El Stadio Olimpico fue el escenario de una victoria trabajada para AS Roma, que superó a Sassuolo por 2 – 0 en un partido correspondiente a la Serie A. El marcador se decidió en el tramo final, pero el guion general reflejó el control de los romanos: iniciativa, volumen de llegadas y paciencia hasta encontrar el golpe definitivo. La figura fue Matías Soulé, decisivo con participación directa en los dos goles, en un encuentro donde Roma impuso su ritmo de principio a fin.
Análisis de la Primera Mitad
El partido arrancó con Roma intentando mandar desde la posesión y la presión alta, obligando a Sassuolo a replegar y defender cerca de su área. Aun así, el primer tiempo no se tradujo en goles: los locales acumularon aproximaciones y centros laterales, pero se encontraron con una zaga visitante ordenada y con un ritmo de partido intermitente por las disputas en el medio.
Un momento importante de la primera mitad fue el contratiempo físico en ataque: Evan Ferguson no pudo continuar y fue reemplazado alrededor del minuto 39, entrando Stephan El Shaarawy para dar continuidad a la amenaza ofensiva. Además, Roma llegó a celebrar una acción que parecía penalti, pero la jugada quedó invalidada por posición adelantada en el origen, manteniendo el 0–0 hasta el descanso. Con la sensación de dominio local, el partido quedaba abierto a un desenlace de detalles.

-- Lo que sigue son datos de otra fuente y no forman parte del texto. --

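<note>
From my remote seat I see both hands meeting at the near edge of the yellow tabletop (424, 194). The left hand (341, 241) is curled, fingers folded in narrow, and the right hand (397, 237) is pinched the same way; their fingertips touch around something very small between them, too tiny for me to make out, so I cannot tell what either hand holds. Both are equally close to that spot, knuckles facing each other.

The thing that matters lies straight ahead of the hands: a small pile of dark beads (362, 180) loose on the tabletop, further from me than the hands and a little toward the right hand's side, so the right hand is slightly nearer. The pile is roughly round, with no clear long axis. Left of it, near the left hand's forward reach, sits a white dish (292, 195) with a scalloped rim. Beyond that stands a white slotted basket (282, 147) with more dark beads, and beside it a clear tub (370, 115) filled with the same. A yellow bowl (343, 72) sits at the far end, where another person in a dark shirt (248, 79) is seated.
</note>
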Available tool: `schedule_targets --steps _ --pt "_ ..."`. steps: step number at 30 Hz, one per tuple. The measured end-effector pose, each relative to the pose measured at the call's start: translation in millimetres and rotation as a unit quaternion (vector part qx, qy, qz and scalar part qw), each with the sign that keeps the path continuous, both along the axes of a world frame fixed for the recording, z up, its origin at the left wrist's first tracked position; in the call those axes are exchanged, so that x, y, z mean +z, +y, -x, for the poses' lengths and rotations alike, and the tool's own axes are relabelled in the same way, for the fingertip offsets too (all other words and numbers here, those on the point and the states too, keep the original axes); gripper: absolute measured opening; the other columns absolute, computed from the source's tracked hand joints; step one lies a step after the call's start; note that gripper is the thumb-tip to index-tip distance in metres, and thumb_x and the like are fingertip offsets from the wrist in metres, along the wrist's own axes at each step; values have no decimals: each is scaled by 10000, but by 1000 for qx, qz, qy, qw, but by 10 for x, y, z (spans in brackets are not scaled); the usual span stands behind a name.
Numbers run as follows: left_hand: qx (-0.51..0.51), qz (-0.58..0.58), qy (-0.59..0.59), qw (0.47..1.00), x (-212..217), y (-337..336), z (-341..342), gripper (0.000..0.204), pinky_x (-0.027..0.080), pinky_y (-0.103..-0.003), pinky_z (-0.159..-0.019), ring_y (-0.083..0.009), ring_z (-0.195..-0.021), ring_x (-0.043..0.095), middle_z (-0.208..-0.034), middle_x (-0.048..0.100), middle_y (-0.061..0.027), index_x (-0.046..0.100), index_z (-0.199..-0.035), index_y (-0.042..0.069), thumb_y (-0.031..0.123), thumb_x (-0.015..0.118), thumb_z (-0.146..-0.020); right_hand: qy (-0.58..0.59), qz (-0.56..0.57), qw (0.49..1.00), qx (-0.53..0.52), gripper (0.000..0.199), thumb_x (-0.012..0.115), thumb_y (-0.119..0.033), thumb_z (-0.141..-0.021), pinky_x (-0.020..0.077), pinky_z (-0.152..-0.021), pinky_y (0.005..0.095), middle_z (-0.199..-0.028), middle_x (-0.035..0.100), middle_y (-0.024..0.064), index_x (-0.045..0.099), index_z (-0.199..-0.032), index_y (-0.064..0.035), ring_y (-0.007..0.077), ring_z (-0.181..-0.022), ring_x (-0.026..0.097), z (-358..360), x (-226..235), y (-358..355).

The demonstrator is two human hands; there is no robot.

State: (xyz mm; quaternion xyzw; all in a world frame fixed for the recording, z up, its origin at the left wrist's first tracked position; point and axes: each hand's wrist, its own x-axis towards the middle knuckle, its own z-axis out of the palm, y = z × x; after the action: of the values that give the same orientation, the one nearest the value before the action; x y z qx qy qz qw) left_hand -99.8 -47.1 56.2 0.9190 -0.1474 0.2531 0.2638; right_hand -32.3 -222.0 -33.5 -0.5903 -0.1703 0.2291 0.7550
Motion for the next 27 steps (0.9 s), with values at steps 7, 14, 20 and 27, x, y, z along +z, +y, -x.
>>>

Narrativa de la Segunda Mitad
Tras el descanso, Roma mantuvo la misma línea: control territorial, circulación y búsqueda constante de espacios. Sassuolo trató de sostenerse con trabajo defensivo y salidas puntuales, pero le costó enlazar posesiones largas y generar peligro sostenido.
La resistencia visitante cedió en el minuto 76. En una acción elaborada por la derecha, Zeki Çelik habilitó a Soulé, y el argentino puso un centro preciso para que Manu Koné definiera de cabeza y abriera el marcador. El golpe fue inmediato: apenas tres minutos después, Roma amplió la ventaja. Soulé atacó el espacio y finalizó la jugada para el 2–0, en una acción en la que la asistencia correspondió a Daniele Ghilardi, con un inteligente “velo” de El Shaarawy que ayudó a limpiar la línea de pase. Con el 2–0, Roma gestionó el cierre sin sobresaltos y Sassuolo no encontró herramientas para volver al partido.
Análisis Estadístico
Los números refuerzan la lectura del encuentro. Roma terminó con 26 disparos frente a 5 de Sassuolo, y 6 tiros a puerta contra 3. La posesión también fue claramente favorable a los locales (64%–36%), lo que se reflejó en la continuidad del asedio y en la dificultad del visitante para sostener la pelota.
En acciones a balón parado, Roma también llevó la iniciativa: 5 córners a 2. El partido tuvo intensidad física, con un volumen de faltas similar (15 para Roma y 16 para Sassuolo), pero el diferencial real estuvo en la producción ofensiva: Roma generó mucho más y encontró efectividad en el tramo decisivo.
Actuaciones Individuales
Matías Soulé fue el hombre clave: dio la asistencia del 1–0 y marcó el 2–0, participando directamente en el desenlace del partido. Manu Koné, además de su gol, aportó presencia y timing para atacar el área en el momento adecuado. El Shaarawy, entrando desde el banquillo, aportó movilidad y lectura táctica, siendo influyente en la acción del segundo gol.
En Sassuolo, el portero Arijanet Murić sostuvo al equipo durante buena parte del partido: con 6 tiros a puerta recibidos y dos goles encajados, su lectura final deja varias intervenciones que evitaron un marcador más amplio.
Significado del Partido y Conclusión
Este 2–0 refuerza a Roma en su pelea por posiciones europeas, especialmente por la manera en que resolvió un partido que exigía paciencia y claridad en los últimos metros. Para Sassuolo, el encuentro deja una señal de alerta: competir defensivamente no fue suficiente sin amenaza real con balón, y el equipo terminó cediendo ante el volumen y la persistencia local.
En la dinámica de la temporada, Roma sale fortalecida por su control y por la capacidad de decidir en momentos críticos; Sassuolo, en cambio, necesitará elevar su producción ofensiva si pretende sostener aspiraciones más altas en la tabla.